‘We should fight to protect UK seagrass!’



‘We should fight to protect UK seagrass!'

Seagrass UK

As much as 92% of the UK’s underwater seagrass meadows have been lost, according to new research that calls for urgent action to be taken to help restore them.

The study, a collaboration between University College London (UCL), Kings College London and Swansea University, is said to be one of the first to use seagrass data from diverse sources to produce a systematic estimate of the marine plant's extent both historically and today.
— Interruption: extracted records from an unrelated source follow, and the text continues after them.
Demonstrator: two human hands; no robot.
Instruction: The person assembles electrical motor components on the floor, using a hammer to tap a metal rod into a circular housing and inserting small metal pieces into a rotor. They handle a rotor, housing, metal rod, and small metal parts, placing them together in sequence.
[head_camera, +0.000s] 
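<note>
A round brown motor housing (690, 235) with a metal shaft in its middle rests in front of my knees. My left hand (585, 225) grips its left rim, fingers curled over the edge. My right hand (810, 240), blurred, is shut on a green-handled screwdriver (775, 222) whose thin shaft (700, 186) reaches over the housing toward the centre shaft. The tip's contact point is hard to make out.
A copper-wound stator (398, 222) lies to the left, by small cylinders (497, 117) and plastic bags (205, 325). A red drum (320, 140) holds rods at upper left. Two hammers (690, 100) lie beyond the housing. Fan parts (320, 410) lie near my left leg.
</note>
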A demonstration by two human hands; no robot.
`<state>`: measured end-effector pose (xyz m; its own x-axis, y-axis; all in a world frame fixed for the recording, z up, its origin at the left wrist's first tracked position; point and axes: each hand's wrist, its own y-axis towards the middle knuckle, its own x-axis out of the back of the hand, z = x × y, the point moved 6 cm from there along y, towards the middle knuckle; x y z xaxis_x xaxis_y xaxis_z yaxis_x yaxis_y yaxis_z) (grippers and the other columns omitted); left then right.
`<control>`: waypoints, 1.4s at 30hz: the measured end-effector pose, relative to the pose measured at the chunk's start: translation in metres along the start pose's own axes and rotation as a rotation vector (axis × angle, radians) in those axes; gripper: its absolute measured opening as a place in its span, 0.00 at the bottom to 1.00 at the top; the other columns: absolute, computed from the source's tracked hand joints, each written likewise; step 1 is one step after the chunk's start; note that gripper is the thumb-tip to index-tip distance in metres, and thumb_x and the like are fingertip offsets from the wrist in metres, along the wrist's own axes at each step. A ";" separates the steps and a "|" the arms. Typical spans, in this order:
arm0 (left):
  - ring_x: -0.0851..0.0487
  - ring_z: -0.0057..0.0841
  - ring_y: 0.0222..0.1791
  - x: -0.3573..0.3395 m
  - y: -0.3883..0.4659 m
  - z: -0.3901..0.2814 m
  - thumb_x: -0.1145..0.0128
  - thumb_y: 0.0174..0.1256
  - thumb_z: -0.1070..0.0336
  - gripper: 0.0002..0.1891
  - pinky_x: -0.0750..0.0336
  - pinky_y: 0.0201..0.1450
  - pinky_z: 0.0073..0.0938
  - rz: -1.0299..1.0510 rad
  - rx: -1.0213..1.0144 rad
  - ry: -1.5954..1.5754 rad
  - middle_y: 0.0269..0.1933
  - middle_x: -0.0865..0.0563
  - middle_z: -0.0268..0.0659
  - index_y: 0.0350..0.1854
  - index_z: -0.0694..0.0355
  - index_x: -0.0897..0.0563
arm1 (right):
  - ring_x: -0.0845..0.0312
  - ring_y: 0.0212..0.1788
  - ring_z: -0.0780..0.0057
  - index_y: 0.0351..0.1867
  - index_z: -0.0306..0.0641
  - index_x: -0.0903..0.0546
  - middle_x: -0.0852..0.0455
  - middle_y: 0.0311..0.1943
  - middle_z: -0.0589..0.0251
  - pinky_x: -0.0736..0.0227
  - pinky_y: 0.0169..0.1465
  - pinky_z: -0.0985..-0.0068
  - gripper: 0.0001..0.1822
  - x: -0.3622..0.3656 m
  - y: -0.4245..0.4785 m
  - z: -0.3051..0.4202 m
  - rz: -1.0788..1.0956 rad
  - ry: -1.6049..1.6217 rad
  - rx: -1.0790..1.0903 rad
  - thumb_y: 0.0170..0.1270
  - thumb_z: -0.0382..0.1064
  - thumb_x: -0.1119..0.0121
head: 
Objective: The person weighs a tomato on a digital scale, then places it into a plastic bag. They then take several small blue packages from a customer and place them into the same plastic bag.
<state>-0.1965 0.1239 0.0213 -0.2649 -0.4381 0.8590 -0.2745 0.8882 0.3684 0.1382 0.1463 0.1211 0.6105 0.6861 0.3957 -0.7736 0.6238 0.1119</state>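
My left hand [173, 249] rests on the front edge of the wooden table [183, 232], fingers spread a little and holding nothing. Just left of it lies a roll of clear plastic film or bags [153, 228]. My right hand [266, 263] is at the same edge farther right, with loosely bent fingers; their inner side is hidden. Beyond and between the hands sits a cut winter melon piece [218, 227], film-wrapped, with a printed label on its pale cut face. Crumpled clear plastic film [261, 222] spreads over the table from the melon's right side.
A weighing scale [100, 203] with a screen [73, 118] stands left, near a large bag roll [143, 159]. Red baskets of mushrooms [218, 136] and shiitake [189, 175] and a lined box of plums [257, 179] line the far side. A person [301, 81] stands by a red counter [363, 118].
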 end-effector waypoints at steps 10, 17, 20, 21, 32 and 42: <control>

Growing in shallow coastal areas, seagrass is vital to healthy marine ecosystems, say the scientists. It supports fish stocks, provides seahorse breeding grounds and also removes carbon from the atmosphere. Although covering only one-thousandth of the world’s seabeds, it can absorb and trap carbon up to 40 times faster than forests can.

At least 44% of the UK’s seagrasses have been lost to industrial, agricultural and coastal development since 1936 – with 39% of that loss occurring since the 1980s. The figure is 10% higher than the average estimated global loss.

Had UK seagrasses remained at pre-1936 levels, they could have stored 11.4 megatonnes of carbon, or 3% of the UK’s CO2 emissions in 2017, say the researchers, and supported some 400 million fish.

Huge areas of the Humber and estuaries in Essex and Suffolk have lost seagrass, as have rural locations on the east coast of Anglesey in Wales, Cromarty Firth in Scotland and the inlets and estuaries of Cornwall. Only 8500 hectares now remain, say the scientists, although they recognise that some sites are showing signs of recovery.

Healthy meadows remain at places such as Studland Bay in Dorset, Lindisfarne, parts of Devon and the Scilly Isles, while in places such as Dale Bay in Pembrokeshire the Seagrass Ocean Rescue project has been working to reseed the seabed.

“Seagrass is the most wonderful unknown marine habitat out there, but it’s declining worldwide,” says lead author Dr Alix Green of UCL Geography. “In the UK, healthy examples of these flowering plants form dense lush green meadows, with long green strands up to 2m in height, in waters that are beautifully clear because of the plants’ cleaning properties.

“They’re also home to fish eggs and larvae of species important to our commercial fisheries such as cod, flounder and mullet. They form the only known breeding grounds for two seahorse species found in the UK and, if you're lucky, you'll spot enigmatic dogfish and huge crabs roaming among these meadows.”

While scuba divers in particular will appreciate such aspects, Dr Green also points out that seagrass beds “protect the shoreline from coastal erosion by absorbing the impact of storms – a service that will be vital in our changing climate”.

5 March 2021

“The next decade is a crucial window of opportunity to address the inter-related crises of biodiversity loss and climate change – the restoration of seagrass meadows would be an important contribution to this,” says co-author Dr Peter Jones of UCL. “This will involve restrictions such as reduced boat anchor damage, restricting damaging fishing methods and reducing coastal pollution, including through Marine Protected Areas.”

“The catastrophic losses documented in this research are alarming but offer a snapshot of the potential of this habitat if efforts are made to protect and restore seagrass meadows across the UK,” adds Dr Green.

“We hope that this work will spur continued, systematic mapping and monitoring of seagrass meadows across the UK and encourage restoration and rehabilitation projects…  The UK is lucky to have such a resource in our waters, and we should fight to protect it!”

The study is published in the journal Frontiers in Plant Science.